The production of audiobooks is a more expensive undertaking that publishing a book, and there are good reasons for costs to be higher. Producers of audio books point out that Library use makes a heavier cut into audiobook sales, than paper books.
Public Libraries point out that we are an important part of the literary “ecosystem”. We introduce people to new authors and foster the love of reading. Studies have shown that Library users buy more books than people who don’t use their Public Library. We also have a responsibility to making resources accessible, and we want to make sure that great Canadian authors are not cut out of the Public Library system.

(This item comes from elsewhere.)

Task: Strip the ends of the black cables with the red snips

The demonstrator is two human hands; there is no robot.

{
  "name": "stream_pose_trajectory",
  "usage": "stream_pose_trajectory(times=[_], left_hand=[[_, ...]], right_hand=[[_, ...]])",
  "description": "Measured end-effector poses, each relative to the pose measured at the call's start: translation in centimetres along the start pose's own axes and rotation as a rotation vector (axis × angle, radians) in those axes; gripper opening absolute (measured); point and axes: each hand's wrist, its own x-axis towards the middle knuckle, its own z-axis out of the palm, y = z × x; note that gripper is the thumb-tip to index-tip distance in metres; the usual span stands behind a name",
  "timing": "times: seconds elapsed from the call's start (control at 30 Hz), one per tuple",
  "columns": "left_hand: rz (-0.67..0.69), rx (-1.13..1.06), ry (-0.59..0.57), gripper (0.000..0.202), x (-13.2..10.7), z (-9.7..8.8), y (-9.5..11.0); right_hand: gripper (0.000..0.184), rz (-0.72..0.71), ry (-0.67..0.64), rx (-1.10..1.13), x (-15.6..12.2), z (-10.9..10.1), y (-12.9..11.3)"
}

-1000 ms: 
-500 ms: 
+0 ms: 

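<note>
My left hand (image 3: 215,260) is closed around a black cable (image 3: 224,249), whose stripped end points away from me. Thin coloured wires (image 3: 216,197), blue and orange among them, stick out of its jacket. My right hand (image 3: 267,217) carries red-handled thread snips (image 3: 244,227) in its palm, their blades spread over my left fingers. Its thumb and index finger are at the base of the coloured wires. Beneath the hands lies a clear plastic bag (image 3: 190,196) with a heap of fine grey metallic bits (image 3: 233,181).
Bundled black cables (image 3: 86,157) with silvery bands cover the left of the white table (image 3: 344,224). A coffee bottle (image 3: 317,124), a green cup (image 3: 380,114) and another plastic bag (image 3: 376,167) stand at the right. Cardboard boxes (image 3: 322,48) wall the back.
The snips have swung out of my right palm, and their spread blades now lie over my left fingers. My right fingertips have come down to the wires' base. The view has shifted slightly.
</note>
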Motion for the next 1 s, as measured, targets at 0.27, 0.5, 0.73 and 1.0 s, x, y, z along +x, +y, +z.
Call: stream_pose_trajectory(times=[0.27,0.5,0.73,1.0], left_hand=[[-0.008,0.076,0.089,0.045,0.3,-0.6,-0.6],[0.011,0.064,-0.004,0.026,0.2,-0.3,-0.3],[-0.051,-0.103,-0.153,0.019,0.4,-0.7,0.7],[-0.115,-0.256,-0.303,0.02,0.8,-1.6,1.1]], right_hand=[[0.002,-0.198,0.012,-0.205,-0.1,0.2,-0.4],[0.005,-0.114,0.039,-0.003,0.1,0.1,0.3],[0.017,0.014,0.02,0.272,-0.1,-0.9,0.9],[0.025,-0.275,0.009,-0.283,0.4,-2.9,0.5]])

There is also the issue of royalties for authors. We are fortunate in Canada to have a Public Lending Rights program. This means that authors are paid an annual amount based on how often their books are borrowed from Public Libraries. This system has not extended to audiobooks yet, although it will be soon.
The fact of the matter is that in situations where an item is not available to Public Library users there is no guarantee that the author is making a bigger cut of the profits.
If you want to learn more about this issue and actions you can take, check out the Canadian Urban Libraries Council’s campaign about e-audiobooks for Libraries. https://librarianship.ca/news/culc-econtentforlibraries/.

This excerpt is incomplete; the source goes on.